Falling in Love in Pongo Ponga / 2002 Edited
Just as I was finishing up the Skyy Blue Vodka spots, the production company was readying a project for James Woods to write and direct. Little did I know just a few days later I'd be in a pre-production meeting with James and the crew to prepare for his short film called, "Making Love in Pongo Ponga." The first day we met, I had a 102 fever and was attempting to feign being my energetic self with no avail. I thought to myself, "This guy must think I am the biggest drag." I finally confessed I was not feeling too well, and came in a couple days later to another meeting a new person, probably to his relief.
The production company (Tate and Partners) along with the Skyy Blue people produced this film for James' directorial debut for use on the internet ... but James had bigger plans.

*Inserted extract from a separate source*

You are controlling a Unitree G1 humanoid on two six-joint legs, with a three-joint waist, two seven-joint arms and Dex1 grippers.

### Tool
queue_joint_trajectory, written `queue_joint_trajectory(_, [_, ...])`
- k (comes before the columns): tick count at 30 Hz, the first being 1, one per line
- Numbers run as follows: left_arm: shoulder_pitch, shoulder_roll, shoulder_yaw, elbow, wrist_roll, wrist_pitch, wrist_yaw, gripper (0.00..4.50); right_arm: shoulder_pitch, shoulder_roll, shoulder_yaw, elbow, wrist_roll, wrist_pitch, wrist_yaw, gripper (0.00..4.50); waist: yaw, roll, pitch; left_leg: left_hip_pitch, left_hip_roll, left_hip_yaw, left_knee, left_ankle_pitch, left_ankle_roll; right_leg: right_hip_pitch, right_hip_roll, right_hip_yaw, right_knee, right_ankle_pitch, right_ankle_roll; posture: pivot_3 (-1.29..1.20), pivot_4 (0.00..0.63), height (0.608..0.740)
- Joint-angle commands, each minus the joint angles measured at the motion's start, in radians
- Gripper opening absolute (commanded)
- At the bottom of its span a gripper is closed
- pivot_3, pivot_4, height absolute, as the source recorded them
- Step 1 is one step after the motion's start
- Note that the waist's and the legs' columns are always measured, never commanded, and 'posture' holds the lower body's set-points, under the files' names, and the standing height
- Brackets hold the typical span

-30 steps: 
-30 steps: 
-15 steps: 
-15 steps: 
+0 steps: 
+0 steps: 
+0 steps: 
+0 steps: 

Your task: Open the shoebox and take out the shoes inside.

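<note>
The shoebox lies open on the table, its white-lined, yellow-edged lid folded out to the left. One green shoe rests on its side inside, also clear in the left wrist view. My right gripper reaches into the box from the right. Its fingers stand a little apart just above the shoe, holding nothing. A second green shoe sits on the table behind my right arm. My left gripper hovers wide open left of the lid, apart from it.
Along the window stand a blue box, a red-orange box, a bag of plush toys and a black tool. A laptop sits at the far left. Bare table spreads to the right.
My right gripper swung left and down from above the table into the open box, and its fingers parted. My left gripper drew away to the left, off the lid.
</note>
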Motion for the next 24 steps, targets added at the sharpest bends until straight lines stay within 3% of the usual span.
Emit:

It's an understatement that James is an enthusiastic film-maker! And his debut reflected his energy. In about 2 days they were to shoot a 7-minute, helter-skelter comedic romp. I was quite astounded that, when I got the footage, they actually made it though the shoot and got most everything. In the film, the idea was - after a "poetic" intro - to slam the audience into the topsy-turvey world of a film shoot soured by a primadonna actress. I hadn't edited comedy in years, so the foray back into it editorially was a blast, mainly because the material was just so unencumbered. I tend to have a wacky sense of humor, but rarely get to express it musically or editorially, or directorially for that matter! So when I get the chance, I have a good time. James is similar I guess, joking that everyone would assume his debut to be some fucked up morbid violent affair; so I guess we both like to surprise in that way, being that I too am oft labeled the "sinister, dark music" guy.
Anyway, over the course of a few days, we put it together. The first day, my editing assistant, Michael Berk, had brought a CD in from some music library without a cover to it. He played a few selections, and I thought one cue sounded perfect for the opening flying sequence. It was sweeping and emotional, yet a little heavy handed -- which was ideal for the ridiculous opening. The script had called for "You Are So Beautiful," but I thought that this syrupy piece we stumbled upon would feel more unique and certainly more rye. So I used it. It then ended up working perfectly over the ending love scene, thus book-ending the film nicely, and timelessly. The real drama began when we realized that no one at the editing facility knew where the case for the CD was. There was no way of knowing what in the world this piece of music that we had all fallen in love with was called. So bagan the full investigation over the course of the project all the way through the final mix. Day by day James fell further in love with it, so no one wanted to have to be the one burned at the stake when telling him we couldn't use it. The head sleuth ended up being producer Susan Kirson who finally found someone in Europe who knew what it was. Susan then wheeled and dealed to extract out the information from them and get the rights to use this obscure, yet now, very powerful piece of music in our lives! Whew.
As of this writing, "Pongo Ponga" is supposed to premiere at the Los Angeles Film Festival, and possibly to other venues ... We all survived "Pongo Ponga!"